**Task description**
Starting with the first line of the listing, quote each line exactly until and including the one with "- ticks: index", leaving pictures out.

Raw data Block Start

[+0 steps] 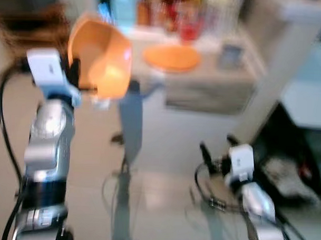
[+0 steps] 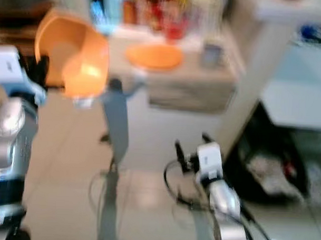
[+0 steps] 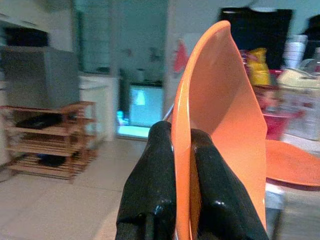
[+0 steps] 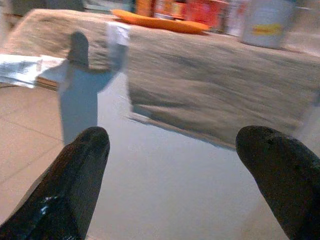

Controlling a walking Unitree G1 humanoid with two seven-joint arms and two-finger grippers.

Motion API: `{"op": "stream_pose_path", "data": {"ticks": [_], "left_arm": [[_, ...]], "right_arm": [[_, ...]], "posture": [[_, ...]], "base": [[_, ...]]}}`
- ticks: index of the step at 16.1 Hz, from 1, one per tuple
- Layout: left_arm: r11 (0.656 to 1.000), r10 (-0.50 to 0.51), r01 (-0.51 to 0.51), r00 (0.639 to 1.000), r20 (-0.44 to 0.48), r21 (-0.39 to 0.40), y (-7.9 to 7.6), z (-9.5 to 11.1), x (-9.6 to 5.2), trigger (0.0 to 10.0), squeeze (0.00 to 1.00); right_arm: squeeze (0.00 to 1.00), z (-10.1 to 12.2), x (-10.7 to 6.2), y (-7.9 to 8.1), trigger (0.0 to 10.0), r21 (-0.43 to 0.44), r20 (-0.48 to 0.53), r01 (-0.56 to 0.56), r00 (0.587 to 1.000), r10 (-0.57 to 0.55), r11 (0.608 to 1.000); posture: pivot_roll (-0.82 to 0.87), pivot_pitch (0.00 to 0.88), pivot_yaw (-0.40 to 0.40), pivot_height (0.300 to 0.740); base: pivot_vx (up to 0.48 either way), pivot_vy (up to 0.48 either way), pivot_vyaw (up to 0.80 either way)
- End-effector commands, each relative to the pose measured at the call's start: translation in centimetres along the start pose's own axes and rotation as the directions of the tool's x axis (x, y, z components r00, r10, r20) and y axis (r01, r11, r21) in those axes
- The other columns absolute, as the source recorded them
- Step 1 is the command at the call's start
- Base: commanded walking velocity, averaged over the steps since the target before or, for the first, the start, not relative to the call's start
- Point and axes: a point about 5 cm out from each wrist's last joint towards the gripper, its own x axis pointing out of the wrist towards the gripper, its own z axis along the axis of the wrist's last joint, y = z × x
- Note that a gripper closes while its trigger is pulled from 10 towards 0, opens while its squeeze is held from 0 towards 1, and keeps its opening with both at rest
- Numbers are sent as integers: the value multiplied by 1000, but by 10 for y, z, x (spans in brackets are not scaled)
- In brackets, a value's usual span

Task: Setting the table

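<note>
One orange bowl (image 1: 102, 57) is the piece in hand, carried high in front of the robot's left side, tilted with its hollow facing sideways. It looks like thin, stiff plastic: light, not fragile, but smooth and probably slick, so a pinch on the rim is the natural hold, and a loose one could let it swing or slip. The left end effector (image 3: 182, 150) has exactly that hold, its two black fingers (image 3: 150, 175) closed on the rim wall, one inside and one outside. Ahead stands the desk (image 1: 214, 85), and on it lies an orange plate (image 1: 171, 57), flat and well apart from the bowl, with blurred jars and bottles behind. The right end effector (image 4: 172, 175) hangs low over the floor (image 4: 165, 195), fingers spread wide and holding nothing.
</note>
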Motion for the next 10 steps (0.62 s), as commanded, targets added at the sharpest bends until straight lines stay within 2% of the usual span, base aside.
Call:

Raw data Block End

**Problem solution**
[+0 steps] 
[+0 steps] 
[+0 steps] 
[+0 steps] 

Controlling a walking Unitree G1 humanoid with two seven-joint arms and two-finger grippers.

Motion API: `{"op": "stream_pose_path", "data": {"ticks": [_], "left_arm": [[_, ...]], "right_arm": [[_, ...]], "posture": [[_, ...]], "base": [[_, ...]]}}`
- ticks: index of the step at 16.1 Hz, from 1, one per tuple

No more is needed to finish this exercise.